When it comes to incentives, however, the industry needs little convincing over Sydney’s credentials. Its abundant coastal venues, like the 250-capacity Sergeants Mess in Chowder Bay or the iconic Sydney Opera House, offer inspired settings for private dinners. Then there’s the harbour itself – a rich playground for nautical activities that include everything from yacht racing to kayak safaris. And not forgetting the natural escapes of Hunter Valley and the Blue Mountains, or the quaint beach towns that populate the state’s enviable coastline.

Still, new products are coming on board. Experiences like WILD LIFE Sydney Zoo’s latest Australian wildlife tour, offering small groups the chance to go into the park’s restricted zones and get cuddly with some of the country’s most famous critters (along with a few of their scaly neighbours, too). Elsewhere, the Royal National Park, home to the famous Figure 8 Pools and only a 45 minutes’ drive south of the city, has recently completed a £2 million upgrade to its Great Southern Nature Walk – a rewarding rural trek for delegates keen to see another side of city’s coastal countryside.

It’s set to be an exciting time for the city’s hotel industry, too. Having been stagnant for the best part of two decades, approximately 4,600 rooms are due to be added before the end of 2022. Undoubtedly the most anticipated opening will be Marriott’s the W Sydney, located inside “The Ribbon” – a striking development minutes from the convention centre.
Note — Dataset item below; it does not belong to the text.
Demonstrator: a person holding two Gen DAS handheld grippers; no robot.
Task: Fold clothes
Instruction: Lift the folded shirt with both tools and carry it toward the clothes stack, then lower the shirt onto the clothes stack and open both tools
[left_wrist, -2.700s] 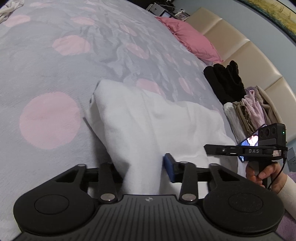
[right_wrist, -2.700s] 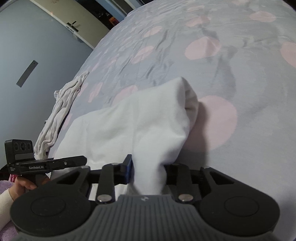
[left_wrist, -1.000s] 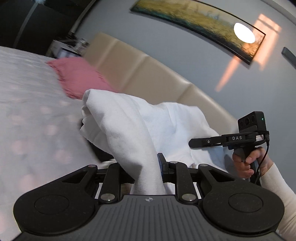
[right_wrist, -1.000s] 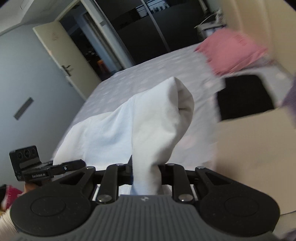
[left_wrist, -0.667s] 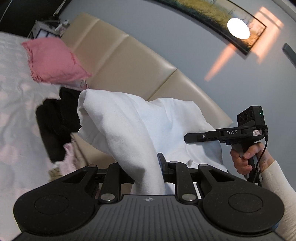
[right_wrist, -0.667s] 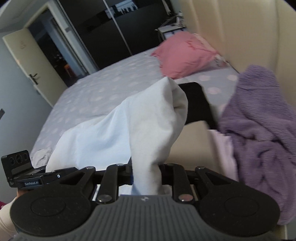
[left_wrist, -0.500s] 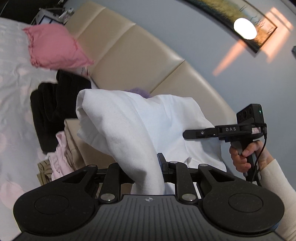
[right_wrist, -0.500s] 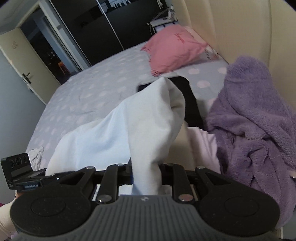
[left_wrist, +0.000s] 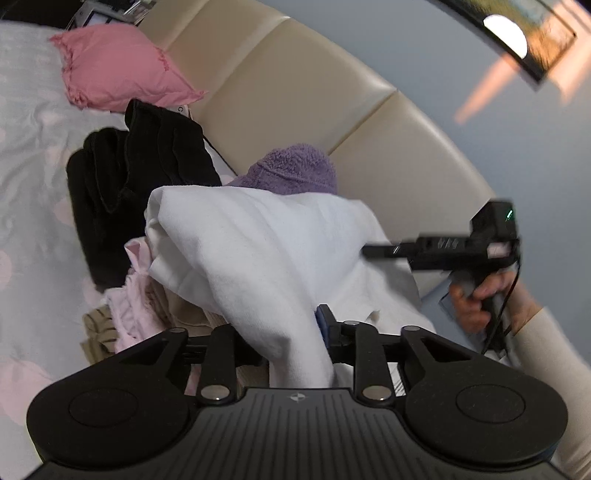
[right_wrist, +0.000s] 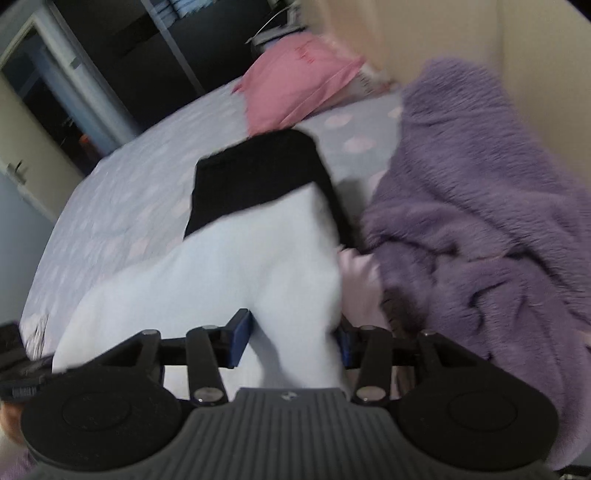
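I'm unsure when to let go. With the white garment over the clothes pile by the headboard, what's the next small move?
Probably finish opening and back away: both claws' jaws are opening around the white garment, which already drapes over the clothes pile.

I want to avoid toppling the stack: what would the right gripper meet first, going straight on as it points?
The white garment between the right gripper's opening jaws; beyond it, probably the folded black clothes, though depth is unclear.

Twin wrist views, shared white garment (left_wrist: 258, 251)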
Due to open later this year, it will offer 593 rooms at the heart of Darling Harbour.

The additional incoming 4,000 rooms, meanwhile, will be essential additions to Sydney’s infrastructure. With 1,520 major national and international events already in the convention centre’s calendar for the next ten years alone, it’s fair to say that Sydney has a busy decade ahead.

Case study

  • The client: Shell’s Retail Business
  • The venues: Luna Park, Sydney Opera House, Sydney Town Hall, The Argyll, ICC Sydney
  • The Event: Smiling Stars 2019, 22-26 June
  • The participants: 1,170 attendees including sales force and retailers as well as Service Champions chosen from c. 45,000 Shell-branded retail sites across some 80 countries

When it came to delivering Shell’s retail business’s annual Smiling Stars event for another year, Imagination’s brief was clear: provide something unique, premium and extra-special to celebrate the success associated with the brand’s 1,170 delegates. As well as being an aspirational destination with world-class venues, spending time in Sydney would prove to be a once-in-a-lifetime opportunity for many of the guests.

The three-day incentive kicked off with a spectacular opening event held at Luna Park, the heritage-listed amusement park beneath the iconic Sydney Harbour Bridge, featuring live entertainment, food stations and free rides and games.

A business conference at the Sydney Opera House took place the following day, where the group was later treated to performances from the Jubilation Choir and Sydney Symphony Orchestra. That evening, guests split into two separate groups; the first of which was invited to a formal sit-down awards dinner at the Sydney Town Hall, while the rest headed to The Argyle, a dining and nightlife venue situated in one of Australia’s oldest buildings.

The final day was dedicated to enjoying the rest that the city had to offer. The list of activities included the Sydney Highlights Tour, the Harbour Bridge Climb, a trip to the Blue Mountains and a visit to Taronga Zoo. The event concluded with a celebratory gala dinner at ICC Sydney, which had been transformed into the Australian Outback to mirror the spirit of Australia.

Delivering an annual event programme of this magnitude comes with its own unique set of challenges as Lynne Norris, Imagination’s senior event director, explains: “A challenge we face with Smiling Stars is to secure hotels for the high number of delegates while sourcing incredible locations offering experiences not normally available to the public.”

Nonetheless, results for Smiling Stars 2019 showed the event to be a giant success. In the post-event survey, 97 per cent of attendees agreed that the experience had exceeded their expectations, while the awards dinner achieved a rating of 100 per cent. Shell also commended Imagination for ensuring delegates left fully committed to the brand having experienced something truly special.